Facilities at schools do play an important part in education. We have progressed far as a nation, and the classrooms of old have given way to technology, learning environments that have the potential to stimulate imagination and enhance learning. But to look at technology as the determinant factor in raising education standards, as Dr Koh has and other like-minded parents would likely have done, is to enslave ourselves to the endless pursuit of upgrading.
We have let ourselves fall into the trap of thinking a school is better if it has better facilities to show for it.
And the Ministry has not done anything in recent years to dissuade this new rat race. To move focus away from an excessive focus on academic achievement, MOE played up publicity around the unique specialisations of each school – sporting achievement, special co-curricular activities, school culture and heritage, IT equipment, and others such. A comfortable learning environment figured in this equation as well.

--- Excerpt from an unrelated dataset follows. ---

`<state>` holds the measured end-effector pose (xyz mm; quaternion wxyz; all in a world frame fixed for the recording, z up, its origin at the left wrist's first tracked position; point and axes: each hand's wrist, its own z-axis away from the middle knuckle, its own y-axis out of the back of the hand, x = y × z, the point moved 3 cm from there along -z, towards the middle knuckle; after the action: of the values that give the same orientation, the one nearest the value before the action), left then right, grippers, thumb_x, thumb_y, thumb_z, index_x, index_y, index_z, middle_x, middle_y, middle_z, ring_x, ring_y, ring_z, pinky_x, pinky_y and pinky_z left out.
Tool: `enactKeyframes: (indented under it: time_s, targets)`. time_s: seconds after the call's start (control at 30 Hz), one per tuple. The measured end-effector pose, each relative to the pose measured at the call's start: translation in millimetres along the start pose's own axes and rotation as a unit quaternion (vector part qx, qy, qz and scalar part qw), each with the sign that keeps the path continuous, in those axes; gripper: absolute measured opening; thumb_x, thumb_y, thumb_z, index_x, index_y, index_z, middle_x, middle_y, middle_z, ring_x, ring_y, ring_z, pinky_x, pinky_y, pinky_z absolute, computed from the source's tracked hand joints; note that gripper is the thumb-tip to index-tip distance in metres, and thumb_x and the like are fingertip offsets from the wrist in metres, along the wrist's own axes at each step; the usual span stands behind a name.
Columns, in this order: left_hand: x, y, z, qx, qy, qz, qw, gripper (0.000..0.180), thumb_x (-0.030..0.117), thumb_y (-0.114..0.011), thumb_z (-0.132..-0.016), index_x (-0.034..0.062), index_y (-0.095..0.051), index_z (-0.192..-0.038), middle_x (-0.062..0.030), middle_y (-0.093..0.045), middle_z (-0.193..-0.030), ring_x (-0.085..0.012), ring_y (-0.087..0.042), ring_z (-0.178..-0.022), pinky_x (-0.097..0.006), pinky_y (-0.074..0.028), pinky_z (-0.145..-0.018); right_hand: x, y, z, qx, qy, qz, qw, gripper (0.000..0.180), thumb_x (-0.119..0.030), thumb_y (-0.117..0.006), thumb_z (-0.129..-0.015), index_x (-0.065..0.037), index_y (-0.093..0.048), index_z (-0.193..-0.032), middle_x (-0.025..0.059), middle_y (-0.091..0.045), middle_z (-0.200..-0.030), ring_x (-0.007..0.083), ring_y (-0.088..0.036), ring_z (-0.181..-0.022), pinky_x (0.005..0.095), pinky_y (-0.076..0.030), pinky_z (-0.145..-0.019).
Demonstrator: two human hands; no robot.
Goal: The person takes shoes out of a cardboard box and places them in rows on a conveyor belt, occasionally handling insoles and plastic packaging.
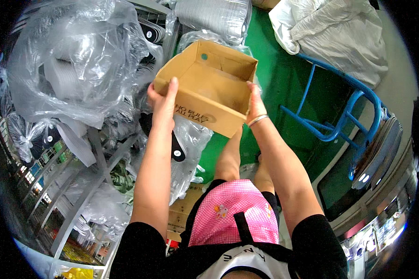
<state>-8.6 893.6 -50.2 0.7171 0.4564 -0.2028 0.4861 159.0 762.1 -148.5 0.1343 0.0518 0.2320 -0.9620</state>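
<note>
Green floor (274, 79) below, cluttered on the left with clear plastic bags (74, 60) of stacked trays. Holding an open, empty cardboard box (209, 86) up in mid-air, above the floor and in front of the body. Left hand (163, 102) clamped on the box's left wall, thumb stretched up along the outside edge. Right hand (255, 103) gripping the right corner, fingers hidden behind the cardboard, metal bangle (257, 120) on the wrist. Pink checked apron (235, 214) lower down. Blue metal frame (344, 111) to the right, white sack (340, 32) beyond it
</note>
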Motion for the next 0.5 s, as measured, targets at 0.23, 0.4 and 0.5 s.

While these create more diversity and, rightly or wrongly, levels of school achievement that move away from purely academic ones, schools keen to compete in these new levels have a new problem: The need to demonstrate these achievements to parents. Physical facilities are the most tangible proof, something that you can troop around in during an open house.
It is impossible for the government to level up every school immediately to the same level of facilities, nor was it interested in doing so. Schools are left to do their own fund raising, and the greater the amount asked from parents, the larger the proof needs to be. The rest is plain economics.
In that sense, the move away from academic achievement was little more than adding more angles of competition, without actually relieving the pressure valve at the core of why parents compete to get their children into “good schools”.
And there is something fundamentally wrong when our basis for evaluating the quality of a school is centered on what we can see before our eyes, rather than the quality of the education provided by each school.
The politics of envy are at play, and all of us merely actors. To really change the perpetual cycle – air-conditioning today, something else tomorrow – we need to change the script, to one that puts the student at the centre.
It is not about putting air-conditioning into every classroom, but thinking of ways to engage students even in adverse weather. It is not about having the best basketball coach, but thinking of ways to allow aspiring basketball stars to reach their potential. It is not about having the coolest heritage centre, but putting in programmes that intrigue students and encourage them to discover beyond the classroom.
The cost of installing and maintaining high-end facilities is exorbitant, and fueling this habit can only mean that we will never have enough funds to build and run all the “necessary things” that we have created and use to measure how good a school is.
But if we were to take a step back and think about what really makes education good, facilities become secondary. Because there is really nothing more assuring than a school that does all it can to make the lives of its students better, no matter what little facilities it has.